In this tip, you will learn about fast data access via Row Index and Unique Key, Select, Insert, Update, Delete and Clear interface methods. Events on data manipulation are provided.
Introduction
Have you ever had the situation where you have to deal with structured tables, but a database is not part of the project or would even be some kind of an over-engineered solution? CvsFileProcessor
might be a solution here. You can read the data from a file or you can create the structured table in memory, Select
the data, manipulate the data via the Insert
, Update
and Delete
methods and finally save the actual content into a file.
To be more flexible, it might be a good idea to be able to handle the content of the columns as any flat data type, like: string
, byte
, int
, double
, bool
and so on. The class provides an interface method to define a unique key for the structured table. Please bear in mind that multiple columns can be member of the unique key. Furthermore, the Insert
, Update
, Delete
and Clear
manipulation actions might be in the interest of other threads in a multi-threading application environment. Therefore, the class is raising events for such actions. Interested objects can just subscribe the events of interest and they will be notified.

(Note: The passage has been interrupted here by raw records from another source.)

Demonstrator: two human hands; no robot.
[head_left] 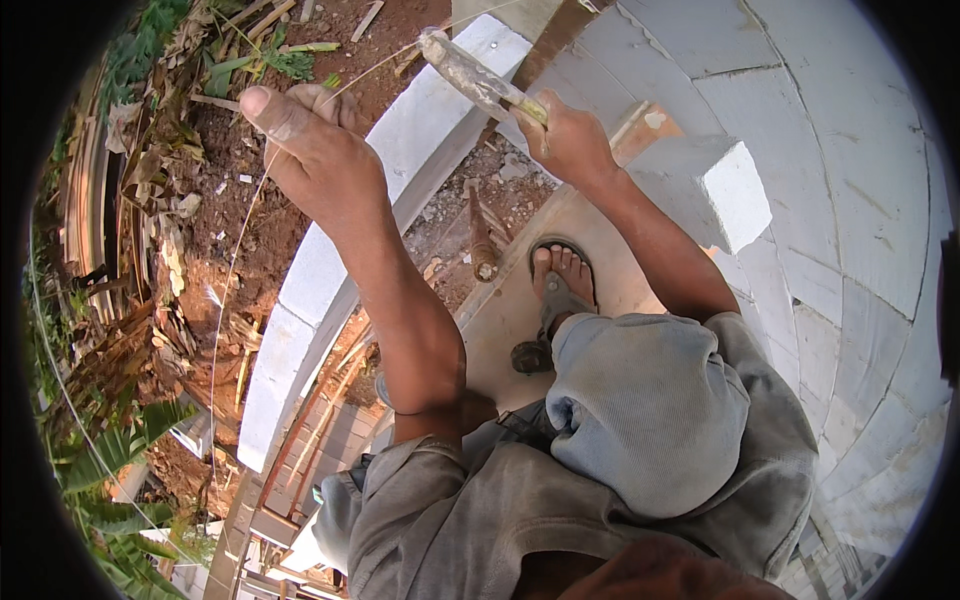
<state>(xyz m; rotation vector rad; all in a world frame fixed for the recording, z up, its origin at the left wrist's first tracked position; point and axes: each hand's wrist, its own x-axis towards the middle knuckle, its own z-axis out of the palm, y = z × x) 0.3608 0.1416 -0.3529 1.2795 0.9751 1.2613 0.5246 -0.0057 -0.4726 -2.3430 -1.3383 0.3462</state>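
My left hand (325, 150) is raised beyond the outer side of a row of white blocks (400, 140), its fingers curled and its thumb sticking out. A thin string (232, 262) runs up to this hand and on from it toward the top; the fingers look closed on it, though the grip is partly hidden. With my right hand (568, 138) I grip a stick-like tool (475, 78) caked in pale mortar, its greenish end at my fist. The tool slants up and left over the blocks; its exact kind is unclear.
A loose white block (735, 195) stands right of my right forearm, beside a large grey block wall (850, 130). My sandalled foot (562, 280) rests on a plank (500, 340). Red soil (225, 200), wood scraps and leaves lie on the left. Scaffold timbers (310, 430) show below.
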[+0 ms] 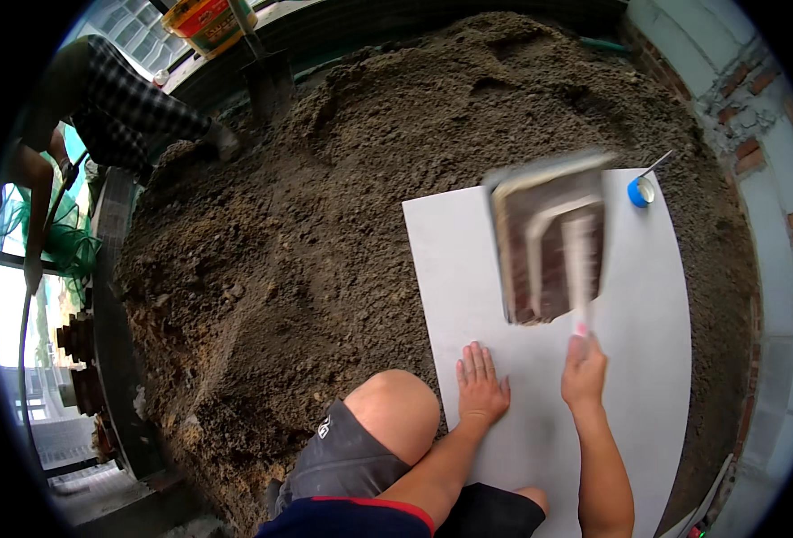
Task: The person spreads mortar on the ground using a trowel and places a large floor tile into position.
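Observation:
A large white sheet or slab (629, 377) lies on the rough brown ground in front of me. My left hand (483, 387) rests flat on it, fingers stretched, holding nothing. My right hand (585, 369) grips the pale, pink-tipped handle of a flat rectangular tool (553, 260). Its broad brown plate is beyond my fingers, over the far part of the slab. Motion blurs the tool, so I cannot tell whether its plate touches the slab. By the far right edge of the slab is a small blue round container (640, 191) with a thin stick beside it.
Heaped damp sand or mortar (307, 233) spreads left and beyond the slab. A shovel (266, 81) stands in it near a yellow-red bucket (208, 27). At the left, another person (136, 108) holds a long hose or rod. A block wall (768, 215) bounds the right.

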A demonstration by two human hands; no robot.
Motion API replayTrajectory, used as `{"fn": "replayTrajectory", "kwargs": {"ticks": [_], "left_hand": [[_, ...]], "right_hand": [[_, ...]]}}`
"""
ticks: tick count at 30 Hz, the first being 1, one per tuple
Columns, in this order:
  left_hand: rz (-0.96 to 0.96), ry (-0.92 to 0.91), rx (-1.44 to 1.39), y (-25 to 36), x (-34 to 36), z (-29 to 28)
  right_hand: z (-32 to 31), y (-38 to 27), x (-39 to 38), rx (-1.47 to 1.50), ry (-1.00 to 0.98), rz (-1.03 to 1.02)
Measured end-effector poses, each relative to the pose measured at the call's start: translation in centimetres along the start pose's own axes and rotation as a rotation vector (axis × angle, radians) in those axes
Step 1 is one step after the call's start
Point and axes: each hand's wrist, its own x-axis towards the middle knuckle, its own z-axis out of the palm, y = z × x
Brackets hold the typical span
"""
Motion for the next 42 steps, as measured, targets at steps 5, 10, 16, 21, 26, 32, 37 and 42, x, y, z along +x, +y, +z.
{"fn": "replayTrajectory", "kwargs": {"ticks": [5, 10, 16, 21, 26, 32, 37, 42], "left_hand": [[0.048, 0.013, -0.049, 0.0, 0.1, -0.5], [-0.036, -0.064, -0.039, 0.2, 0.7, -0.2], [-0.011, -0.007, 0.038, 1.6, 0.9, -1.6], [0.066, 0.025, 0.034, 2.8, 0.0, -0.1], [0.064, 0.043, 0.115, 1.7, 0.0, -0.5], [0.085, 0.038, 0.11, 2.6, 0.1, -0.8], [0.086, 0.013, 0.081, 2.2, 0.5, -0.6], [0.127, -0.034, 0.078, 2.1, 1.0, -0.8]], "right_hand": [[1.1, 3.4, 2.5, 0.007, -0.436, 0.624], [-7.4, -7.7, 6.0, 0.458, -0.296, 0.673], [-9.1, -2.9, 6.3, 0.33, 0.263, -0.002], [-4.2, 14.4, 3.8, -0.133, -0.085, 0.675], [-1.7, 14.6, 3.1, -0.019, -0.105, 0.904], [-3.8, 12.0, -0.1, 0.295, -0.035, 0.982], [-11.5, 5.0, 3.3, 0.349, 0.028, 0.881], [-20.8, -4.4, 5.4, 0.431, 0.325, 0.397]]}}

What is this Article Update About?
This updated version provides some new features for the Select
, Insert
, Update
and Delete
methods. Furthermore, it provides the handling of CSV files where the values are to be handled with or without quote character embedding. Quote character handling is implemented in the new class CsvValue
.
The CsvFileProcessor Class in Detail
The implementation of CsvFileProcessor
is no rocket science. It is just a set of collections to handle the mapping of the Column Names to the Column Indexes, the Row Indexes to the Row Content, the Row Indexes to the Unique Keys and vice versa. The Select
and Update
methods are implemented to handle generic types. The implementation is straight forward and should be easy to understand.
using System;
using System.IO;
using System.Linq;
using System.Collections.Generic;
namespace CommonLibrary
{
public class CsvFileProcessor
{
public event EventHandler<CsvFileProcessorEventArgs> InsertEvent;
public event EventHandler<CsvFileProcessorEventArgs> UpdateEvent;
public event EventHandler<CsvFileProcessorEventArgs> DeleteEvent;
public event EventHandler<CsvFileProcessorEventArgs> ClearEvent;
public char Separator { get; private set; } = ',';
public string FileName { get; private set; } = null;
private string[] ColumnNames = null;
private uint RowCounter = 0;
private CsvValue CsvValue = null;
private readonly Dictionary<string,
int> ColumnNameToIndexCollection = new Dictionary<string, int>();
private readonly Dictionary<uint,
string[]> RowIndexToValueCollection = new Dictionary<uint, string[]>();
private readonly Dictionary<string, uint>
UniqueKeyToRowIndexCollection = new Dictionary<string, uint>();
private readonly Dictionary<uint,
string> RowIndexToUniqueKeyCollection = new Dictionary<uint, string>();
private readonly List<string> UniqueKeyColumnList = new List<string>();
private readonly object Locker = new object();
public CsvFileProcessor(char separator = ',', bool isQuoted = true,
char quoteCharacter = '"') => this.Initialize(null, separator,
isQuoted, quoteCharacter);
public CsvFileProcessor(string fileName, char separator = ',',
bool isQuoted = true, char quoteCharacter = '"')
{
this.Initialize(fileName, separator, isQuoted, quoteCharacter);
this.ReadColumnsFromFile();
}
public CsvFileProcessor(string fileName, string columns, char separator = ',',
bool isQuoted = true, char quoteCharacter = '"')
{
this.Initialize(fileName, separator, isQuoted, quoteCharacter);
this.AddColumns(columns);
}
public CsvFileProcessor(string fileName, string[] columns, char separator = ',',
bool isQuoted = true, char quoteCharacter = '"')
{
this.Initialize(fileName, separator, isQuoted, quoteCharacter);
this.AddColumns(columns);
}
public void Reset(string fileName, char separator = ',',
bool isQuoted = true, char quoteCharacter = '"')
{
lock (this.Locker)
{
this.Initialize(fileName, separator, isQuoted, quoteCharacter);
this.ReadColumnsFromFile();
}
}
public void Reset(string fileName, string[] columns, char separator = ',',
bool isQuoted = true, char quoteCharacter = '"')
{
lock (this.Locker)
{
this.Initialize(fileName, separator, isQuoted, quoteCharacter);
this.AddColumns(columns);
}
}
private void Initialize(string fileName, char separator,
bool isQuoted, char quoteCharacter)
{
string newFileName = fileName ?? this.FileName;
this.Clear();
this.FileName = newFileName;
this.Separator = separator;
this.CsvValue = new CsvValue(this.Separator, isQuoted, quoteCharacter);
}
private void ReadColumnsFromFile()
{
string columns = null;
using (StreamReader streamReader = new StreamReader(this.FileName))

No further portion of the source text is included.